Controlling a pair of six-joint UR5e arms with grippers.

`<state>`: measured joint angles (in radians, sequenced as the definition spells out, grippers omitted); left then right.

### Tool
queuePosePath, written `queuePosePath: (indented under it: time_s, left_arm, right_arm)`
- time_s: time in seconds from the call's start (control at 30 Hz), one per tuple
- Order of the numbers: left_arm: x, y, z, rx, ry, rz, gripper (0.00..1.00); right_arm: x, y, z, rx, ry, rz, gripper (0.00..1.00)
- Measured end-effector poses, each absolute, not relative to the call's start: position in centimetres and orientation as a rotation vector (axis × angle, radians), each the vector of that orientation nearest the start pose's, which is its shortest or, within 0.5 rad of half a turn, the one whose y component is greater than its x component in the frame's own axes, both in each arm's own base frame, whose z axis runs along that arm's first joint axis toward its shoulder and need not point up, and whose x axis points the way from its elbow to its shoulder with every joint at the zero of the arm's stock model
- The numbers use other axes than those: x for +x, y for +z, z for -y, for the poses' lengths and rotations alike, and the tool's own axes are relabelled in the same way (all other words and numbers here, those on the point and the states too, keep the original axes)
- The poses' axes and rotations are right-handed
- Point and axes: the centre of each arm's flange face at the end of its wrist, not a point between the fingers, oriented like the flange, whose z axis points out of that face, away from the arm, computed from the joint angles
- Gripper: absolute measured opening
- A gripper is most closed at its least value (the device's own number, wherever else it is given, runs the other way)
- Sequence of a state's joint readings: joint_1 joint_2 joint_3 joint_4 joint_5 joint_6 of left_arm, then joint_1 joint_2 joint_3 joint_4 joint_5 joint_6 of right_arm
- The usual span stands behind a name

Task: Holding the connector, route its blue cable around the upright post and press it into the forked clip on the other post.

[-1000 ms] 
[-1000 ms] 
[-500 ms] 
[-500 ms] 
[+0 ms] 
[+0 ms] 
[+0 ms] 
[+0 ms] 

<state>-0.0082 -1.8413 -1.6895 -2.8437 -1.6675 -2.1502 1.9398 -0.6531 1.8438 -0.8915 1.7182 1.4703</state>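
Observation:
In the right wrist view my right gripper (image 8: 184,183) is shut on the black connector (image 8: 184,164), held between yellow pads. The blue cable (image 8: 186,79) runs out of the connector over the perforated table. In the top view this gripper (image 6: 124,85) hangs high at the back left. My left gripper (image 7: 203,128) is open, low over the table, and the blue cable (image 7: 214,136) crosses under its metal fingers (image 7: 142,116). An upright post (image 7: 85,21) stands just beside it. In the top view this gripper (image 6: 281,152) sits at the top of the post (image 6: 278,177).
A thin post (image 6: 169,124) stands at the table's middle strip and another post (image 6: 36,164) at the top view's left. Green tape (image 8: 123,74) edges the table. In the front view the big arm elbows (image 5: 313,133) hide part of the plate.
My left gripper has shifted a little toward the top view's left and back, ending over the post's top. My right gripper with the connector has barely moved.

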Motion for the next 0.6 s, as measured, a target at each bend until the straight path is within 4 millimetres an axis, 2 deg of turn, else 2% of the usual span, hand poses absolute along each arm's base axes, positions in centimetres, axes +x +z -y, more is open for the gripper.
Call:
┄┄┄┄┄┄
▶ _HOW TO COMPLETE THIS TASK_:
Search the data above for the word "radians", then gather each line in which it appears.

▶ _EXERCISE RESULT_:
`<state>`: measured joint angles (in radians, sequenced as the definition spells out, grippers omitted); left then right.
- Measured end-effector poses, each absolute, not relative to the call's start: position in centimetres and orientation as a rotation vector (axis × angle, radians), each the vector of that orientation nearest the start pose's, which is its shortest or, within 0.5 rad of half a turn, the one whose y component is greater than its x component in the frame's own axes, both in each arm's own base frame, whose z axis runs along that arm's first joint axis toward its shoulder and need not point up, and whose x axis points the way from its elbow to its shoulder with every joint at the zero of the arm's stock model

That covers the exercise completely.